The government of Tasmania is looking into claims that it was attacked by the Clop ransomware group, which has spent weeks exploiting a vulnerability in a popular file sharing tool.
But on Wednesday, Ms Ogilvie said the investigations had found there was a risk financial data, held by the Department for Education, Children and Young People, had been accessed — but added there was "no confirmation such information has been stolen" and reiterated "no Tasmanian government IT systems have been hacked".
Dozens of governments, businesses and schools – from the City of Toronto to Virgin and Hitachi – have come forward to say data was stolen through a bug affecting Fortra’s GoAnywhere file transfer product. In February, Clop claimed it had attacked more than 130 organizations and it has slowly been adding names to its list of victims since then.
On Friday, Clop addedTasmania, an island state in Australia, to its list alongside several more companies and the U.K. Pension Protection Fund.
Fintech banking platform Hatch Bank has also reported a data breach after hackers stole the personal information of almost 140,000 customers from the company's Fortra GoAnywhere MFT secure file-sharing platform. Also Consumer goods giant Procter & Gamble
In the U.S Hatch Bank is a financial technology firm allowing small businesses to access bank services from other financial institutions.Consumer goods giant Procter & Gamble
In Japan, Hitachi Energy confirmed it suffered a data breach after the Clop ransomware gang stole data using a GoAnyway zero-day vulnerability.
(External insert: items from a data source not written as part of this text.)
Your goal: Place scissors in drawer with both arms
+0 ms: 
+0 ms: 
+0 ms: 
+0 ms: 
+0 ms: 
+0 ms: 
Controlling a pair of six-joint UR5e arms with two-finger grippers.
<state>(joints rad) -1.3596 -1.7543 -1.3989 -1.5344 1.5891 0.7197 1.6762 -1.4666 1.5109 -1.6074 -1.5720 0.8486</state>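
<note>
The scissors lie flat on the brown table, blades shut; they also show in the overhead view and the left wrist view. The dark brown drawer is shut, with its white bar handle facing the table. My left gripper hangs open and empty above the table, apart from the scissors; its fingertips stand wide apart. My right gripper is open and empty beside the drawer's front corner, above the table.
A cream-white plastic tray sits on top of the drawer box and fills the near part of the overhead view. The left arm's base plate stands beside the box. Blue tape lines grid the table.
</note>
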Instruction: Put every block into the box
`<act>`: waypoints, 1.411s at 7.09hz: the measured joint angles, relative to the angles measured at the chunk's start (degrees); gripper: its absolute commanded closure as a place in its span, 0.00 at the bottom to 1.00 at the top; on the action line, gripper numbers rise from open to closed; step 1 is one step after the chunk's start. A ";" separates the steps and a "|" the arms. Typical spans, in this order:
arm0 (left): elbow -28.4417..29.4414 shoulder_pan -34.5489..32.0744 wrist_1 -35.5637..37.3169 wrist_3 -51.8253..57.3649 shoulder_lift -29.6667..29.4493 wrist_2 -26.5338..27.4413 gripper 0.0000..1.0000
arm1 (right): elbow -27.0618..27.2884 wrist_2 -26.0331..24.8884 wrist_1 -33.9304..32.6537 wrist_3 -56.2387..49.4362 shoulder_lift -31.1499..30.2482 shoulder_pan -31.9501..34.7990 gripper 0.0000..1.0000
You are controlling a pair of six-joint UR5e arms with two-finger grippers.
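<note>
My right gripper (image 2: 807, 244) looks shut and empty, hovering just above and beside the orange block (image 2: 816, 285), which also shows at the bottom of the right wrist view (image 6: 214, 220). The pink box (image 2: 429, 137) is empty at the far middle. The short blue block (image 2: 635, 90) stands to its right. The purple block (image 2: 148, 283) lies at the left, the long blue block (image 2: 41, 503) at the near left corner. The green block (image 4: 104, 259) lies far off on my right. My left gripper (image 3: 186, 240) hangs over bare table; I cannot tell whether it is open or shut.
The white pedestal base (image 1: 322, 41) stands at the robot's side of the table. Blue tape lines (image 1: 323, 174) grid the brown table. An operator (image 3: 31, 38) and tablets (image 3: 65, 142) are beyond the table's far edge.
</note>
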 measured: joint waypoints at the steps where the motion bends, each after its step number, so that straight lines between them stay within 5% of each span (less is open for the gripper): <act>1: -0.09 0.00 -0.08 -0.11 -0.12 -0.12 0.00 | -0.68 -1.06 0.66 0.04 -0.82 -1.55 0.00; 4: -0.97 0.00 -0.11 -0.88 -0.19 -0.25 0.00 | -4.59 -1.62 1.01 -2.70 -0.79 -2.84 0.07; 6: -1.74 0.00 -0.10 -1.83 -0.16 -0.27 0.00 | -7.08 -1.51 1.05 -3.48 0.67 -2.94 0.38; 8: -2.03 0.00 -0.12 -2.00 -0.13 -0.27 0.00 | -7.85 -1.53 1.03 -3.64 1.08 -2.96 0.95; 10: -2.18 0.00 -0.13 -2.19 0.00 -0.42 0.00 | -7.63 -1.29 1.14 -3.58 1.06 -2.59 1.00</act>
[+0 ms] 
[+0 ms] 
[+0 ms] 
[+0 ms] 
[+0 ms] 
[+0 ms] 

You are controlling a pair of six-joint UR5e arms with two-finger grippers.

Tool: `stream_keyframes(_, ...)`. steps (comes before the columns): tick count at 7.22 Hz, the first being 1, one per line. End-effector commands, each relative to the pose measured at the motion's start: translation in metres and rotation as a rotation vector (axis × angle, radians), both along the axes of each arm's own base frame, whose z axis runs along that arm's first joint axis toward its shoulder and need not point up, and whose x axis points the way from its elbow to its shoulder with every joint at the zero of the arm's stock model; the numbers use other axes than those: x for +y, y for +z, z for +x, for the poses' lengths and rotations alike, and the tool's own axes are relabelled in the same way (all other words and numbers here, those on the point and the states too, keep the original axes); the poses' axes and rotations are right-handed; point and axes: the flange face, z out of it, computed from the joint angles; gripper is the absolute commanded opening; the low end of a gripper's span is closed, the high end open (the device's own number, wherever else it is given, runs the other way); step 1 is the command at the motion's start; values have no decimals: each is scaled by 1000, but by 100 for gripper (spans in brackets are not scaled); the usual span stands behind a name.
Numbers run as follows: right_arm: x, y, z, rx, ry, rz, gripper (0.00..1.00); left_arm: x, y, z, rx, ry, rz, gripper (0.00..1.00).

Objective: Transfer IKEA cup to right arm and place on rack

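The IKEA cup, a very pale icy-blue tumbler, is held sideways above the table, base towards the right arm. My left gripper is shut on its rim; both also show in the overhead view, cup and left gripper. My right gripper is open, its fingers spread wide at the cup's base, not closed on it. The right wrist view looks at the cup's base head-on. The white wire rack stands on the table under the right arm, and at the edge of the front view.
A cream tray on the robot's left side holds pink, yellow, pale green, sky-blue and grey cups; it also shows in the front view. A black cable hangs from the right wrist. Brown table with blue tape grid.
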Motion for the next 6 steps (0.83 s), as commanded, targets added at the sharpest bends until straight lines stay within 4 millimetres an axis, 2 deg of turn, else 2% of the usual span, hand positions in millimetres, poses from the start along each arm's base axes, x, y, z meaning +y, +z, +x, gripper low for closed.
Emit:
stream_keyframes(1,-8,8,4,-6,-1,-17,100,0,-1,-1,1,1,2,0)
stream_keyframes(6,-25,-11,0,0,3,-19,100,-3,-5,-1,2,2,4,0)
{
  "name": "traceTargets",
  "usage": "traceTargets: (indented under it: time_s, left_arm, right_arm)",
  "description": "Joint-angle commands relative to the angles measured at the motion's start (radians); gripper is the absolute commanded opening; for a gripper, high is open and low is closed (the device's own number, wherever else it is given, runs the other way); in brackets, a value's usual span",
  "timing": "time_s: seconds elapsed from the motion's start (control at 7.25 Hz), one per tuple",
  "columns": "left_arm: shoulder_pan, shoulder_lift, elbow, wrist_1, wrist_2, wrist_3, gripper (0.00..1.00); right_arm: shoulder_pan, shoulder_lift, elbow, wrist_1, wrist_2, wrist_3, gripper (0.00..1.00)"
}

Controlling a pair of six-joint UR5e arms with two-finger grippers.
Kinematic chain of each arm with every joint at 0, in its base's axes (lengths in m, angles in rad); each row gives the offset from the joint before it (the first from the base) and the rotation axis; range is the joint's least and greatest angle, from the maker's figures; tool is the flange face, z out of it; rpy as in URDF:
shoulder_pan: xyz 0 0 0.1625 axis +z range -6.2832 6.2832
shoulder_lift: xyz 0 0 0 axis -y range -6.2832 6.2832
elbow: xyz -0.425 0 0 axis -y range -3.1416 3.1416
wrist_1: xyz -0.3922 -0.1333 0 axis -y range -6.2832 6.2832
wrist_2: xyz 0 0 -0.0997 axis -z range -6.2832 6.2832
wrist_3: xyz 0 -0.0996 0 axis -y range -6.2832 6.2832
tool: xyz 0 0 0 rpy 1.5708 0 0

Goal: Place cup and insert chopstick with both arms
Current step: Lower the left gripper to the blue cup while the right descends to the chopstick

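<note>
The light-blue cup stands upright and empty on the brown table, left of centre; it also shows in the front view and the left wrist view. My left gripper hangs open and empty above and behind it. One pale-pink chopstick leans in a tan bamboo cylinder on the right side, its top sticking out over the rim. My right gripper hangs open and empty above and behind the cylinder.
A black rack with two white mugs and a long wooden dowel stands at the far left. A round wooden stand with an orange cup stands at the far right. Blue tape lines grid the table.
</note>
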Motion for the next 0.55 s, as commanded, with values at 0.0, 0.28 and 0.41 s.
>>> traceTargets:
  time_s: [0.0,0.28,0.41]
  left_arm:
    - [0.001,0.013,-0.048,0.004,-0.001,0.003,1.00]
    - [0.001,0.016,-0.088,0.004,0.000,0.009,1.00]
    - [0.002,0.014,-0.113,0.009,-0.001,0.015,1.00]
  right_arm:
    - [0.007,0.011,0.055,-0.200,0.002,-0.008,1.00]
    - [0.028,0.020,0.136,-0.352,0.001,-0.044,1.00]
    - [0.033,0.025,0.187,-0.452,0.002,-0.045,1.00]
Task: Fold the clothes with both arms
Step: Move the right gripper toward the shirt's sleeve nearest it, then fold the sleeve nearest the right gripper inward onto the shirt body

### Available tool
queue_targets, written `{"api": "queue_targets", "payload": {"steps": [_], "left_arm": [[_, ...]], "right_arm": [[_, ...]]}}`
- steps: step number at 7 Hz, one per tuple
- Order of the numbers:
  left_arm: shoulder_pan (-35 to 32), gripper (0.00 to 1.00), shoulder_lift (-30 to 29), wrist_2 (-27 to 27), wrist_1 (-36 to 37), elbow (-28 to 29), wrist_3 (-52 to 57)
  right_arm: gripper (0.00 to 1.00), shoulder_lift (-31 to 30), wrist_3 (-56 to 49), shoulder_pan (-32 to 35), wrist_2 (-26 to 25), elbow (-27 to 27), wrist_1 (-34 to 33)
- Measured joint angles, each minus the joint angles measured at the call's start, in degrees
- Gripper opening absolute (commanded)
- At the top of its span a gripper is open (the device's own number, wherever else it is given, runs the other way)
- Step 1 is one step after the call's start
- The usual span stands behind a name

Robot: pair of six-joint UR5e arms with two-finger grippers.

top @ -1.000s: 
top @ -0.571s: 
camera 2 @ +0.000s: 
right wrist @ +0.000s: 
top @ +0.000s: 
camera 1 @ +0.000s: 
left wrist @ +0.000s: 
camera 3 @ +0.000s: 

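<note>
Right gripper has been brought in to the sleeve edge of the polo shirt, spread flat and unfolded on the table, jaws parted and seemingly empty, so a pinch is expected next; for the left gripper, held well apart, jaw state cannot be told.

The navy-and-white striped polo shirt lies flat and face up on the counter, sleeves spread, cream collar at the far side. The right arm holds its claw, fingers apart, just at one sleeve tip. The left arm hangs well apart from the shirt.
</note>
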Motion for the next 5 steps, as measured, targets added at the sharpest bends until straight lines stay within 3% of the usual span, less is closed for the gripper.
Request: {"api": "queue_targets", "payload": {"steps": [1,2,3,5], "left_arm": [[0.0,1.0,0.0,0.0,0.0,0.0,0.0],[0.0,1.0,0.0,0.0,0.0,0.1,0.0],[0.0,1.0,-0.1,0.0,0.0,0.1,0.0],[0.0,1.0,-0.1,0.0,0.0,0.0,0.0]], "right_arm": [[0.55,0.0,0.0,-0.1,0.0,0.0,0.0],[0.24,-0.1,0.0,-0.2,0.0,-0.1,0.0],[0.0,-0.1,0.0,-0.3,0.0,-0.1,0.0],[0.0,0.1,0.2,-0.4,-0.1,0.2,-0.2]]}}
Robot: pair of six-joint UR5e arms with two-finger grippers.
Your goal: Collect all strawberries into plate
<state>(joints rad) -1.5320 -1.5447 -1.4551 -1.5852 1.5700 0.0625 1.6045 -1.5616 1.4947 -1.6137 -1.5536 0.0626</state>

Timeline and Impact of the Breach
The attack began on January 30 and continued for ten days, affecting a potential 130 companies, including Rio Tinto, Crown Resorts, and Meriton. The breach exposed sensitive data and disrupted business operations for these organizations. The exact extent of the damage and the specific datacompromised are still being assessed, but the incident has raised concerns over the security of third-party services and the need for organizations to bolster their cybersecurity defences.
Response from Fortra
Fortra, the company behind GoAnywhere, has faced backlash for its response to the fiasco. Several customers told TechCrunch last week that the company told them their data was safe when it was not.
When asked for a response to the most recent claims, Fortra said it would not comment on specific customers but listed off several actions it has taken to address the issue.
Fortra spokesperson Rachel Woodford would not comment but did not dispute what the two organizations had told us or that Fortra had told customers their data was safe. Fortra did not make CISO Chris Reffkin available for an interview.
In response to the breach, Fortra, the company that owns the GoAnywhere platform, claims it has implemented several measures to prevent the attack from escalating further. The organisation claims that immediate steps were used to isolate the affected systems with containment and security patching was implemented.
However the Fortra has received harsh criticism of the level of transparency in its communication with affected clients, not providing regular updates on the situation and the steps taken to mitigate the risks.
Lessons Learned and Recommendations
The GoAnywhere breach highlights the growing threat landscape faced by organizations and the importance of robust cybersecurity measures. Companies should consider the following recommendations to protect their digital assets with constant and regular assessments and update security protocols and ensure open dialogue with software vendors with regular software version updates.